Weekly Market Commentary October 30th to November 3rd 2023
In a week full of meaningful economic data, we also had the FOMC meet and decide on interest rates. As expected, the committee voted to leave rates unchanged, maintaining the Fed Funds target range of 5.25%-5.50%. Powell’s comments were considered hawkish, albeit less hawkish than after recent previous meetings. When asked if the Fed has finished tightening, Powell replied, “We’re not confident that we haven’t; we’re not confident that we have.” Key metrics the Fed considers such as inflation, job growth, and GDP are not where the Fed wants them to be, however, are trending in the direction they want them to. Hence, the Fed’s ambiguous attitude. Based on the market’s reaction, investors seemed to like what they heard as equity markets rallied, yields fell, and rate cut probabilities moved up to mid-2024.
October jobs data came in weaker than expected, pointing to broad cooling in the labor market. Non-farm payrolls increased 150,000, hourly earnings increased 0.2% month-over-month, and unemployment ticked higher to 3.9%. These figures suggest some cracks are beginning to form in a jobs market that has been gradually normalizing, thanks to an improvement in labor supply and reduction in the pace of hiring over the past year. A household survey showed a more than 200,000 increase in those who either lost a job or completed a temporary one, as companies continue to tighten budgets by reducing labor costs and increasing efficiencies.
Manufacturing and services data also came in weaker than expected. ISM Manufacturing saw a reading of 46.7, dropping deeper into contractionary territory as October saw a pullback in demand, highlighted by a drop in new orders and lower production. ISM Services fell 1.8 points to 51.8, below consensus but still expansionary. However, the print adds further evidence that the momentum in the service sector, which has been exceedingly resilient, is beginning to fade.

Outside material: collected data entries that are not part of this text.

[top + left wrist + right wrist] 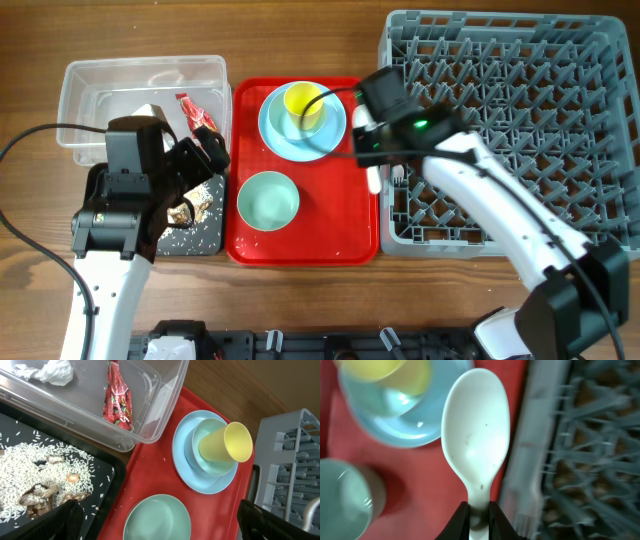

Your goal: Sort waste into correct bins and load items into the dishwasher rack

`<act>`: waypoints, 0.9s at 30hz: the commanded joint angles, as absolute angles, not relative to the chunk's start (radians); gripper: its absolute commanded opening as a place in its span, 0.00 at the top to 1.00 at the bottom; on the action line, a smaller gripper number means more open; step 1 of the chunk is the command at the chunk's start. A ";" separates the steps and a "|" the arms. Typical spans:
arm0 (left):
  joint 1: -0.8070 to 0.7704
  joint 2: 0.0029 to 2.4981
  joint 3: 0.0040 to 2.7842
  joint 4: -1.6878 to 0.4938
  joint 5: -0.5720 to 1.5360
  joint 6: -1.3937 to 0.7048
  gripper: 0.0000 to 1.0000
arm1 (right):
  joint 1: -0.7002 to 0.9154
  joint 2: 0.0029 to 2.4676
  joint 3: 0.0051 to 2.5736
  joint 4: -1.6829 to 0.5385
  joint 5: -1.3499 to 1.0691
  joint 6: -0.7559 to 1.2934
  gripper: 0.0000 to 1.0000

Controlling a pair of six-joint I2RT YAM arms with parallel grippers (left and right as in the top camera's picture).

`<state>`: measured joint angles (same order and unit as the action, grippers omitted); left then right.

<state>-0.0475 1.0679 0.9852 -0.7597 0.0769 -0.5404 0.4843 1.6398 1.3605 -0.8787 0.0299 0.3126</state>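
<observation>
The white spoon (475, 435) is held clear of the tabletop (300, 40). Its handle is pinched between the closed fingers of the right hand (479, 516), and its scoop faces the wrist camera. It hangs over the right rim of the red tray (300, 250), just beside the dishwasher rack (520, 120), which fills the right side up to the far edge. Blurred white fork (524, 522) tines show against the rack's left wall. On the red tray, at the middle of the tabletop, the light blue plate (187, 467) lies toward the far edge with the yellow cup (227, 442) standing on it. The pale blue-green bowl (157, 520) sits alone toward the near edge. At the far left corner the clear tub (160, 420) holds the red-and-white wrapper (117, 397) and the crumpled tissue (47, 371). Just nearside of the tub, the black tray (107, 477) carries the brownish food scraps (40, 496) among scattered white rice grains (30, 460). The left hand (157, 510) hovers over the gap between the black tray and the red tray, with its fingers (67, 520) spread wide and nothing between them.
</observation>
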 commanded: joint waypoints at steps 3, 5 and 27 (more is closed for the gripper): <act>-0.042 1.070 0.994 -0.757 0.082 -0.540 0.00 | 0.300 1.627 1.372 -0.891 0.017 0.314 0.96; -0.042 1.070 0.994 -0.757 0.082 -0.540 0.00 | 0.290 1.629 1.353 -0.883 0.025 0.315 0.96; -0.042 1.070 0.994 -0.757 0.082 -0.540 0.00 | 0.379 1.581 1.366 -0.702 -0.565 0.261 0.66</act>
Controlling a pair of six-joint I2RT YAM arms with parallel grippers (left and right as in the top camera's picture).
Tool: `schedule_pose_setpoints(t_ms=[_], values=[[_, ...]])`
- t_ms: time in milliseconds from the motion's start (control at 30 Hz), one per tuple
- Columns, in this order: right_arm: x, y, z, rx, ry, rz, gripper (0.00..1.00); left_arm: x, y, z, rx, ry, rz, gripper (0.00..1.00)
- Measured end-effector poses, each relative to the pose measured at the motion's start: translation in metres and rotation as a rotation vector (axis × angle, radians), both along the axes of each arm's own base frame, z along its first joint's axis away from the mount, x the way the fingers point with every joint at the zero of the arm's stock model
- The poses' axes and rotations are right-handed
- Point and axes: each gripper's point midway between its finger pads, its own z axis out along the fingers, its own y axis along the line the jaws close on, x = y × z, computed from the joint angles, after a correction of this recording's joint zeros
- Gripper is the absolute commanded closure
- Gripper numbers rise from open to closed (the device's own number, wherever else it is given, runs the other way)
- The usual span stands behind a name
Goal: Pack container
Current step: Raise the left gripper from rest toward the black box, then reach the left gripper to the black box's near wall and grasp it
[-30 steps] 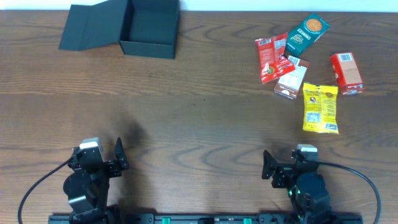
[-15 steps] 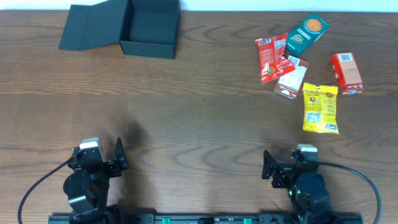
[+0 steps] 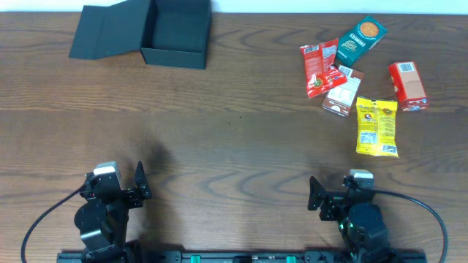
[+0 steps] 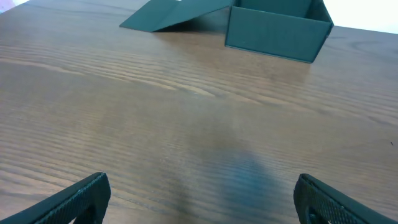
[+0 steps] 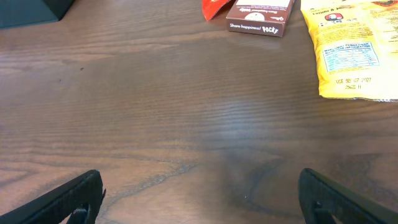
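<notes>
Overhead view: with left gripper [image 4: 202, 186] and right gripper [image 5: 199, 183] spread open, the flat yellow packet [image 3: 376, 128] could easily get shoved instead of gripped.

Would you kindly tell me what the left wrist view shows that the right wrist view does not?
Only the left wrist view: the box seen broadly, front wall and open flap, past the open left hand. Only the right wrist view: the Pocky carton, a yellow packet and a red packet's corner, past the open right hand. Both: the wooden table; the right view's dark top-left corner is probably the box.
</notes>
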Motion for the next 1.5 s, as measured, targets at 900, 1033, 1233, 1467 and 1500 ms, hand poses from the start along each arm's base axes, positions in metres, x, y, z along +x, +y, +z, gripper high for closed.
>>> schedule_pose_setpoints(t_ms=[900,1033,1233,1467,1500], values=[[0.000,0.000,0.000,0.001,-0.002,0.000,0.01,0.021,-0.032,0.116,-0.730,-0.468,-0.104,0.04],[0.000,0.000,0.000,0.001,-0.001,0.001,0.01,0.036,-0.028,0.102,-0.779,-0.403,-0.056,0.04],[0.000,0.001,0.000,0.002,-0.001,0.003,0.01,0.068,-0.039,0.068,-0.795,-0.162,0.000,0.04],[0.000,0.001,0.000,0.003,-0.002,0.003,0.01,0.146,-0.057,0.078,-0.728,0.027,-0.024,0.04],[0.000,0.001,0.000,0.003,-0.002,0.003,0.01,0.162,-0.059,0.076,-0.727,0.056,-0.024,0.04]])
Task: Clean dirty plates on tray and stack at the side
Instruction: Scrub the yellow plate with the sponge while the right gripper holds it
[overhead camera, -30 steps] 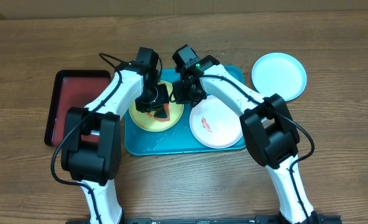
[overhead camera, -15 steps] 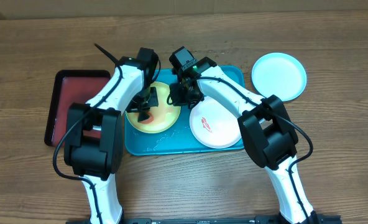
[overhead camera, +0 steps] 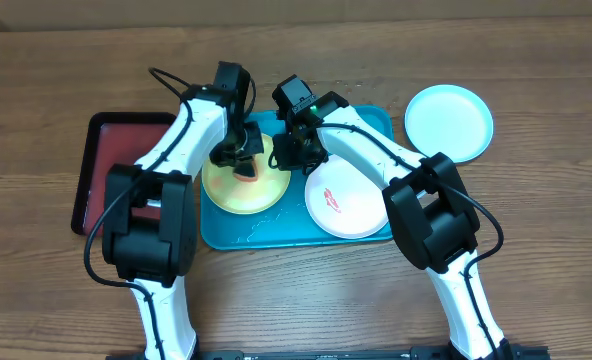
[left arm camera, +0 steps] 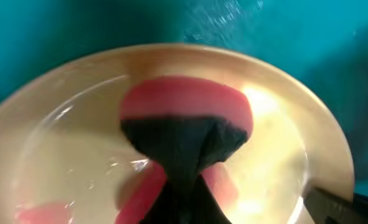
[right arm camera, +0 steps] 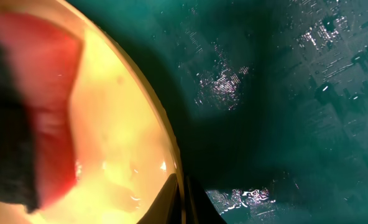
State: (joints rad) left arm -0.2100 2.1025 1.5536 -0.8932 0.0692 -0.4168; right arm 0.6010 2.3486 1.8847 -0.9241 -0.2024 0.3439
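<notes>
The left gripper [overhead camera: 238, 158] is pressed together on a sponge [overhead camera: 247, 172], red-pink with a black scouring face, pinched at its middle. The sponge bears on the inner surface of the yellow-green plate [overhead camera: 231, 192], toward the plate's far rim. In the left wrist view the plate surface around the sponge is wet and glossy.

The right gripper [overhead camera: 289, 158] is closed on the right-hand rim of this plate. In the right wrist view its fingertips [right arm camera: 199, 210] meet at the rim.

The yellow-green plate lies in the left half of the turquoise tray [overhead camera: 276, 232]. Water beads show on the tray floor beside it.

The white plate [overhead camera: 361, 205] lies in the right half of the tray, near the front right corner, and carries a red smear [overhead camera: 331, 200].

The light blue plate [overhead camera: 449, 122] rests on the worktop [overhead camera: 536, 250], off the tray, just beyond its far right corner.

A dark red tray [overhead camera: 101, 160] sits on the worktop beside the turquoise tray's left edge.
</notes>
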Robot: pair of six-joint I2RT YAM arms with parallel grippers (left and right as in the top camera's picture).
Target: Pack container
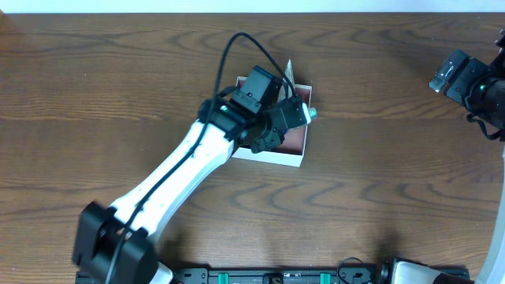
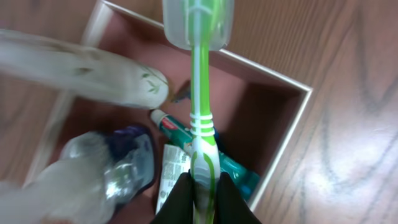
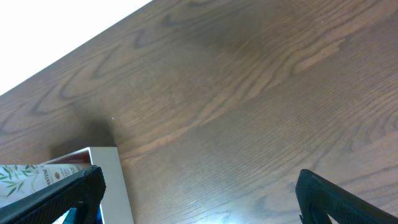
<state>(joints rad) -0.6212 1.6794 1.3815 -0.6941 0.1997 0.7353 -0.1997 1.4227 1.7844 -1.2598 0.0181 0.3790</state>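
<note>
The container (image 1: 293, 157) is a shallow white-walled box with a reddish-brown inside, at the table's middle; it also shows in the left wrist view (image 2: 261, 118) and the right wrist view (image 3: 111, 168). My left gripper (image 2: 204, 186) hangs over it, shut on a green-and-white toothbrush (image 2: 200, 106) with a clear cap on its head. In the box lie a teal toothpaste tube (image 2: 233, 168), a white tube with leaf print (image 2: 118, 81), a clear bottle with dark cap (image 2: 115, 168) and a small carton (image 2: 171, 174). My right gripper (image 3: 199, 193) is open and empty over bare wood at the far right.
The left arm (image 1: 181, 170) crosses the table from the front left and hides most of the box in the overhead view. The right arm (image 1: 473, 83) sits at the right edge. Wooden table (image 1: 379, 181) surrounds the box.
</note>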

The moniker “bad news is good news” was exemplified this week as equity markets had their best week of the year on weaker economic data and well received commentary from Fed Chair Powell. The S&P 500 finished 5.9% higher to 4,358, the Nasdaq finished 6.6% higher to 13,478, and the
Dow Jones finished 5.1% higher to 34,061. The 10-Year U.S. Treasury yield fell by 32bps to 4.52% and the 2-Year yield fell 16bps to 4.87%.